DATA IN THIS EXERCISE: Begin

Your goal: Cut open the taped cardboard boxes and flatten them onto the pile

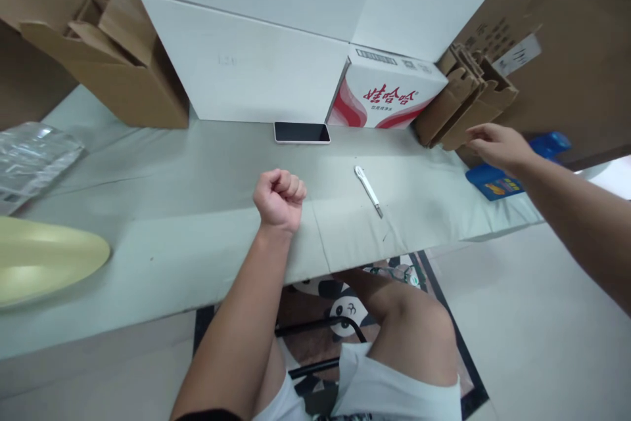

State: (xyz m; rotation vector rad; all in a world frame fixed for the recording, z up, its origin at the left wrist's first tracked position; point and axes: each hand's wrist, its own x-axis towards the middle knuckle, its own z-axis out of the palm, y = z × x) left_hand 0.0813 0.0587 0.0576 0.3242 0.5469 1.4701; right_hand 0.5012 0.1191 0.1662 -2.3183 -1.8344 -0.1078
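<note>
My left hand (280,200) is closed in a fist, its curled fingers turned up, over the pale cloth-covered table (207,178). Nothing shows in it. To its right lies a white utility knife (368,191) with its blade end toward me. Farther right, my right hand (499,145) has its fingers bent together beside the folded brown cardboard boxes (466,102). Whether it grips anything is hidden. Under that wrist is a blue bottle (493,182) with an orange-marked label, partly covered by the forearm.
A dark-screened phone (302,132) lies against the white boxes (251,66). Beside them is a white carton (387,96) with red print. At left are an open cardboard box (123,73), clear plastic packaging (37,158) and a yellow curved object (49,260). A large cardboard sheet (572,60) stands right.
</note>
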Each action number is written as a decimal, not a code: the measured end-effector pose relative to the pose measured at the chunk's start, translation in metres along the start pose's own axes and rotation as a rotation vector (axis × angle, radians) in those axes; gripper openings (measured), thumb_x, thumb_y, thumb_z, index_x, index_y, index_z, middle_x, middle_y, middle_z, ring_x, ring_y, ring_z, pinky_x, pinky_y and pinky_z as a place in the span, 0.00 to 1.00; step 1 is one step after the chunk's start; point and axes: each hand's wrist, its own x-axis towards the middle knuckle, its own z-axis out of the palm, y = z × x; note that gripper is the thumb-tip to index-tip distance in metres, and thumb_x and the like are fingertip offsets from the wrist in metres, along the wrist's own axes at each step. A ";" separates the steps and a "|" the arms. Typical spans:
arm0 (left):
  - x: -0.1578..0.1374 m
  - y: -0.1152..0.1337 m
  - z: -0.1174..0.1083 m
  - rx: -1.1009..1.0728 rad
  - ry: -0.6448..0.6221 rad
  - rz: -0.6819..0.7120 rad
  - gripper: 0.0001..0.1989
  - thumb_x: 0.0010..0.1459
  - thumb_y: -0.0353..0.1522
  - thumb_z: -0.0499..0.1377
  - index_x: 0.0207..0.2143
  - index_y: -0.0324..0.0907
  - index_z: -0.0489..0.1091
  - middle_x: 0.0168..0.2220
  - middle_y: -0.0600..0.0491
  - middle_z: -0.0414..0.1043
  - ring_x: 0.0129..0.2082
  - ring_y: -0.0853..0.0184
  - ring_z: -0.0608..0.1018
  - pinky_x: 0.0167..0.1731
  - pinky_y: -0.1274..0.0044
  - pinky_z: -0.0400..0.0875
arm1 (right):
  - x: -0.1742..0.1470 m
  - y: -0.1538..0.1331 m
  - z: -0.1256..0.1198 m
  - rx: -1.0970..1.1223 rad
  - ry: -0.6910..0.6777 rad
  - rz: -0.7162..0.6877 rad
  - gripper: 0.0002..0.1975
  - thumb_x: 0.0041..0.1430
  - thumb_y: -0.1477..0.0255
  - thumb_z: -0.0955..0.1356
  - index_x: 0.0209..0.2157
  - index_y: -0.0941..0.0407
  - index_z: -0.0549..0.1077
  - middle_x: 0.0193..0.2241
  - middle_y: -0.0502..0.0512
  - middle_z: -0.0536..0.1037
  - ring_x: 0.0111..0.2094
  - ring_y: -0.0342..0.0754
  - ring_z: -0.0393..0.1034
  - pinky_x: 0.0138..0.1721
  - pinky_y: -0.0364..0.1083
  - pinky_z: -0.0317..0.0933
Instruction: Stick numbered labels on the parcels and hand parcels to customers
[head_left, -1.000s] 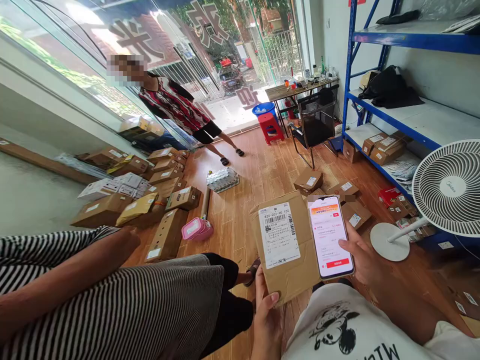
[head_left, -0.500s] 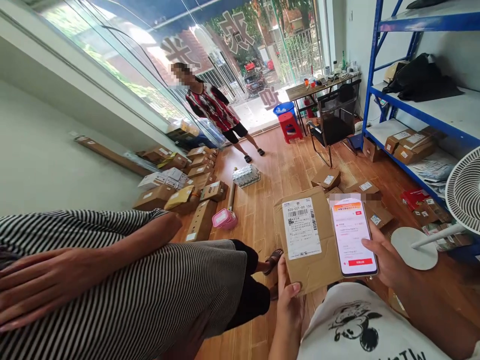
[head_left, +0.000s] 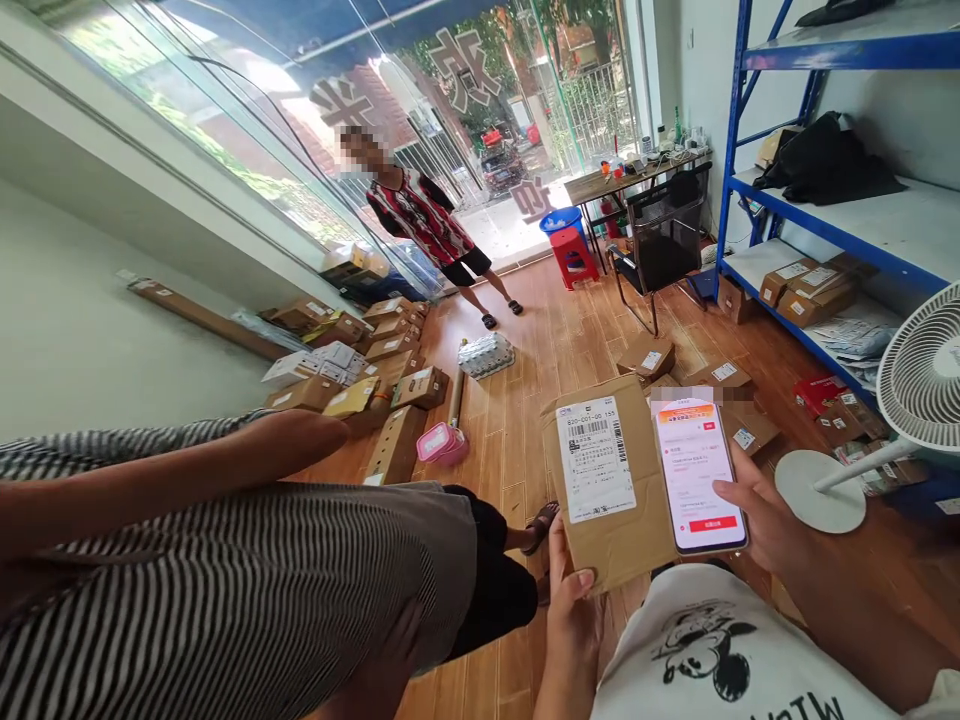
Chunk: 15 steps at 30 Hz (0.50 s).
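In your head view, your left hand (head_left: 570, 592) is closed on the lower left corner of a flat brown cardboard parcel (head_left: 621, 542), thumb in front. The parcel is held up before your white shirt (head_left: 637, 665), above the wooden floor (head_left: 502, 425); its surface looks lightly creased, and a white label (head_left: 598, 462) with barcodes and black print covers much of its face. Your right hand (head_left: 766, 515) is curled around a phone (head_left: 701, 475) just beside the parcel, thumb over the lit screen, which shows an orange banner and a red button.
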 end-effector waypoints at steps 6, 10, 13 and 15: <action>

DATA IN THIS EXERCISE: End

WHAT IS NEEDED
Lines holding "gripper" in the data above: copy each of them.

RESULT FOR THIS EXERCISE
Each action number is written as a decimal, not a code: the measured end-effector pose relative to the pose measured at the chunk's start, translation in metres along the start pose's own axes and rotation as a rotation vector (axis × angle, radians) in those axes; gripper openings (measured), thumb_x, thumb_y, thumb_z, index_x, index_y, index_z, middle_x, middle_y, middle_z, ring_x, ring_y, ring_z, pinky_x, pinky_y and pinky_z as a place in the span, 0.00 to 1.00; step 1 is one step after the chunk's start; point and axes: each hand's wrist, its own x-axis towards the middle knuckle, its own z-axis out of the palm, y = z × x; note that gripper is the thumb-tip to index-tip distance in metres, and thumb_x and the like are fingertip offsets from the wrist in metres, along the wrist's own axes at each step. A ";" separates the steps and a "|" the arms. Typical spans:
  - gripper: 0.0001..0.1989
  - gripper: 0.0002..0.1975

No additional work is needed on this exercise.